El dolor de su cintura empezaba a atenazar sus hombros, así que se permitió recostarse, y tan solo ese simple acto le proporcionó una sensación de alivio que no creía posible.
—¿Qué estoy haciendo? —preguntó al aire.
Cerró los ojos, estaba realmente cansada.
Un frío bastante conocido se apoderó de su cuerpo, y el escalofrío subsecuente la despertó. Se incorporó lentamente, asimilando el lugar nuevo en que estaba, sin embargo, el profundo silencio le pareció extraño, ya que esperaba que el bullicio de la calle siguiera.
No obstante, el silencio era más sobrecogedor que en el bosque, por lo que los murmullos resultaron más nítidos de lo que nunca había escuchado.
Tienes que correr...
Tienes que correr...
Realmente había creído que la dejarían en paz si solo se alejaba.
Apenas podía ver más allá de la punta de su nariz, pero consiguió bajar de la cama y deslizarse a la puerta.

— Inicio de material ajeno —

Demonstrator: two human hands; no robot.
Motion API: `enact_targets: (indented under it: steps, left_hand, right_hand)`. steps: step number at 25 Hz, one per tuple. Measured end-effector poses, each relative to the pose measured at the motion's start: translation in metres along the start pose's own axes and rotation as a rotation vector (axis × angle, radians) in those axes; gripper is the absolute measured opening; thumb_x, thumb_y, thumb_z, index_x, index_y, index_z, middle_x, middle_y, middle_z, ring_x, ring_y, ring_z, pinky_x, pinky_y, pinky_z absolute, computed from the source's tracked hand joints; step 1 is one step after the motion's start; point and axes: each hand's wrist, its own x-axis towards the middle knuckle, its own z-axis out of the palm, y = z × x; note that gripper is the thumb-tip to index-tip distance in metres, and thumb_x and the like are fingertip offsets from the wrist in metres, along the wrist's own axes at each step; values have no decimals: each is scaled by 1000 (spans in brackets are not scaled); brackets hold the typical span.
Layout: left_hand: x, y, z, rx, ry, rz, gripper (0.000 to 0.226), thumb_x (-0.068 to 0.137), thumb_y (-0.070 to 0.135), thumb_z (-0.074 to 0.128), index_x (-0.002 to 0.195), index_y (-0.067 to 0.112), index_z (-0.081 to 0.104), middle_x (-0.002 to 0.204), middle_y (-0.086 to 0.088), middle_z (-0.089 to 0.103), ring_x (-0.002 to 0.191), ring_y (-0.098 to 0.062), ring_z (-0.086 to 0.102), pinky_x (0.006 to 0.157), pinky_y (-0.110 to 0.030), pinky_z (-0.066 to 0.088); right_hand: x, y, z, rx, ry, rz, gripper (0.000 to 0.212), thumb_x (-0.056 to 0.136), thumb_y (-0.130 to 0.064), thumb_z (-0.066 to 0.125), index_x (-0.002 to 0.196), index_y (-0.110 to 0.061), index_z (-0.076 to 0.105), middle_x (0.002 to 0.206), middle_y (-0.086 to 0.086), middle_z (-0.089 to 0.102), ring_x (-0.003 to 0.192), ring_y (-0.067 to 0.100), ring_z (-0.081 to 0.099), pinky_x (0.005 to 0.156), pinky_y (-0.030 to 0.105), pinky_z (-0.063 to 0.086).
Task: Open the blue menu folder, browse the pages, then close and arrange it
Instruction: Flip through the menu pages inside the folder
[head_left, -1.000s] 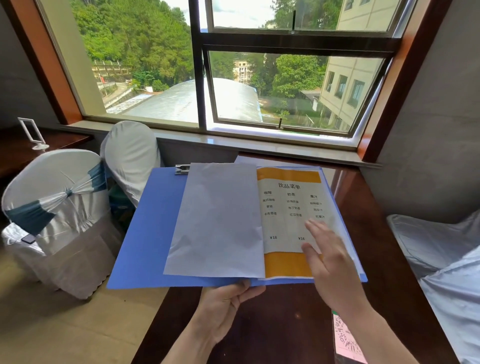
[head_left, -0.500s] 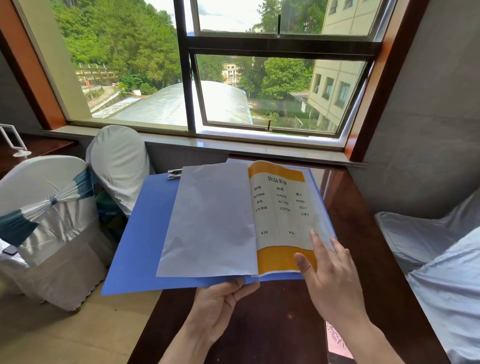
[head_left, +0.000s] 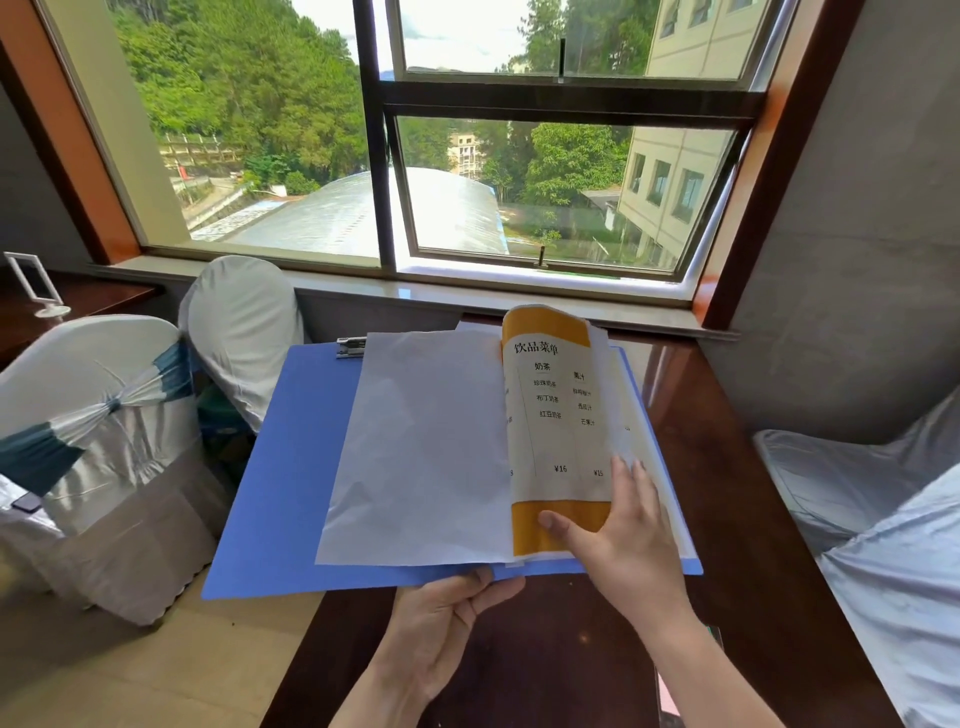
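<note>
Since a second ago, the orange-banded drinks menu page (head_left: 558, 415) has risen off the stack and now curls up toward the window, where earlier it lay flat. Left of both hands, a white chair cover with a teal sash (head_left: 98, 436) stands beside the dark wooden table (head_left: 727, 519). The blue menu folder (head_left: 291, 467) lies open, its left cover overhanging the table edge. The left hand (head_left: 441, 629) pinches the folder's near edge, thumb on top. Above it lies a blank white page (head_left: 421, 452). The right hand (head_left: 618, 540) holds the lifted page's lower corner, thumb in front, fingers behind.
</note>
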Motion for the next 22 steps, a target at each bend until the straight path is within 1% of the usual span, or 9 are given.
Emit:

—Vete de aquí —susurró —. No perteneces a este lugar.
Tienes que correr...
Respiró profundamente, decidida a romper la única regla que tenía al tratar con esos murmullos: abrió la puerta. No podía permitir que infestaran la casa de su benefactor.

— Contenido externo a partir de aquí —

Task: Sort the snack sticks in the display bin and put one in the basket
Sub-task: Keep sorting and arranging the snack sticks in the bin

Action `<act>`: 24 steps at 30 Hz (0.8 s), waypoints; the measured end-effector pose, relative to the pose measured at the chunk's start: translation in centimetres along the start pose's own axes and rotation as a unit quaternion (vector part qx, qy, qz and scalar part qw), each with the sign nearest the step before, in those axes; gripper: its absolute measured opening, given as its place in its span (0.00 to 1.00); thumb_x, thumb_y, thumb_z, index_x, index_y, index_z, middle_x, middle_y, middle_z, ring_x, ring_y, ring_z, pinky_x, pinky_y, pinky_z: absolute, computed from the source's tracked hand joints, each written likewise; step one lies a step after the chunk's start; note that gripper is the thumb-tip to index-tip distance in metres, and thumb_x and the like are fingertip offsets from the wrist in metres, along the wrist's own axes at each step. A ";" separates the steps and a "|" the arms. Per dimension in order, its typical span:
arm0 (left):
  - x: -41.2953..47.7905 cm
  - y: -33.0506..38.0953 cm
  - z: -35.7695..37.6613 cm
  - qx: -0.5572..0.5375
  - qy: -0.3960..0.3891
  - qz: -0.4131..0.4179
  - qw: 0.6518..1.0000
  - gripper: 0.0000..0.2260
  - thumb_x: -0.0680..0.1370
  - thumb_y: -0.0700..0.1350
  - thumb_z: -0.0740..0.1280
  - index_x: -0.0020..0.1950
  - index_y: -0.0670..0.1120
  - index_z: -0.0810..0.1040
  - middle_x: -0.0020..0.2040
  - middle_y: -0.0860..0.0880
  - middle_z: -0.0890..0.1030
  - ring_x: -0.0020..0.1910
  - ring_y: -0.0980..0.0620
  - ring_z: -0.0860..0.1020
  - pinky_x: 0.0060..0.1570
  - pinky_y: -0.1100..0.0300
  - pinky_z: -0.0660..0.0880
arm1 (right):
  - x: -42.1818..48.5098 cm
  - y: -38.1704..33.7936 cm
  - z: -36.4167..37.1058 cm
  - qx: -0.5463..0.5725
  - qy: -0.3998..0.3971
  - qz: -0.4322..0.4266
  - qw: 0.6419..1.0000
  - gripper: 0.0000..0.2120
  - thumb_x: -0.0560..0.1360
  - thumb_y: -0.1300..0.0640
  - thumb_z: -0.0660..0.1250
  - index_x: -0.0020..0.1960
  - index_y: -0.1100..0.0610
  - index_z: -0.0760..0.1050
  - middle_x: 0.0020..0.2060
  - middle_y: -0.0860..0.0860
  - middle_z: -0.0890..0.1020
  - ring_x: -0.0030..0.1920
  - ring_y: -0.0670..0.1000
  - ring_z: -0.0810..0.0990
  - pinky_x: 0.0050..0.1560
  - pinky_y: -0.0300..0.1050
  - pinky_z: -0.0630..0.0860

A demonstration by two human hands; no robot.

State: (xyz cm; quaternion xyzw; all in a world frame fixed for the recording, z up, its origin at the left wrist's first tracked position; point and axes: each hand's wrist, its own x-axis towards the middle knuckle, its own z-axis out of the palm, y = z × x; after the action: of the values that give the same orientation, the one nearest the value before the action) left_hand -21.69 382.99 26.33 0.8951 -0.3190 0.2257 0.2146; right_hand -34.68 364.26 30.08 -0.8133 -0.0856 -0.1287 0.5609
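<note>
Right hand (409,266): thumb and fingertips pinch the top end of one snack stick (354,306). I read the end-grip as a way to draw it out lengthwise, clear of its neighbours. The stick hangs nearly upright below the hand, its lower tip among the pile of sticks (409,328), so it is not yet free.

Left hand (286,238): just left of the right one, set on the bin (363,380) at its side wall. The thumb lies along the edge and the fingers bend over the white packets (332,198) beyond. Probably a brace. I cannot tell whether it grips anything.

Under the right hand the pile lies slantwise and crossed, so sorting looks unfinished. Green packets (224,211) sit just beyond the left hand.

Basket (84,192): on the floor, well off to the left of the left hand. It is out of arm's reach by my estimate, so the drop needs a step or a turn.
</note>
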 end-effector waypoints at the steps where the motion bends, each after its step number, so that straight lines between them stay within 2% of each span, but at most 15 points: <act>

Tal como lo esperaba, no había nadie, pero los murmullos seguían, solo que al final del pasillo.
Avanzó despacio, una única ventana al final del pasillo iluminaba tenuemente de azul, apenas lo suficiente para definir las pequeñas mesas apostadas contra los muros y sostenían jarrones decorativos.
Escuchó el sonido de los pasos un poco más adelante, en las escaleras. Dudó sobre si debería bajar, pero ni bien miraba por encima de la baranda cuando sintió claramente cómo la empujaban, sin embargo, no sintió los escalones, sino la mullida cama a la que se había aferrado en el sobresalto.
No pudo evitar el sentirse desorientada, pero no hubo mucho tiempo para asimilar en dónde estaba, súbitamente se vio acorralada por un grupo de niños que parecían no tener ojos pero, aun así, tenía la convicción de que la miraban.
Tienes que correr...
Jadeó, nunca antes había visto nada con tanta claridad, y en cuanto una niña estiró la mano para tocarla, volvió a despertar.
Estaba a la orilla de la cama, justo como se había quedado apenas llegó. Se llevó la mano a los ojos, seguía cansada, pero no quería ser una molestia para Naraku. Debería esforzarse por acallar las voces.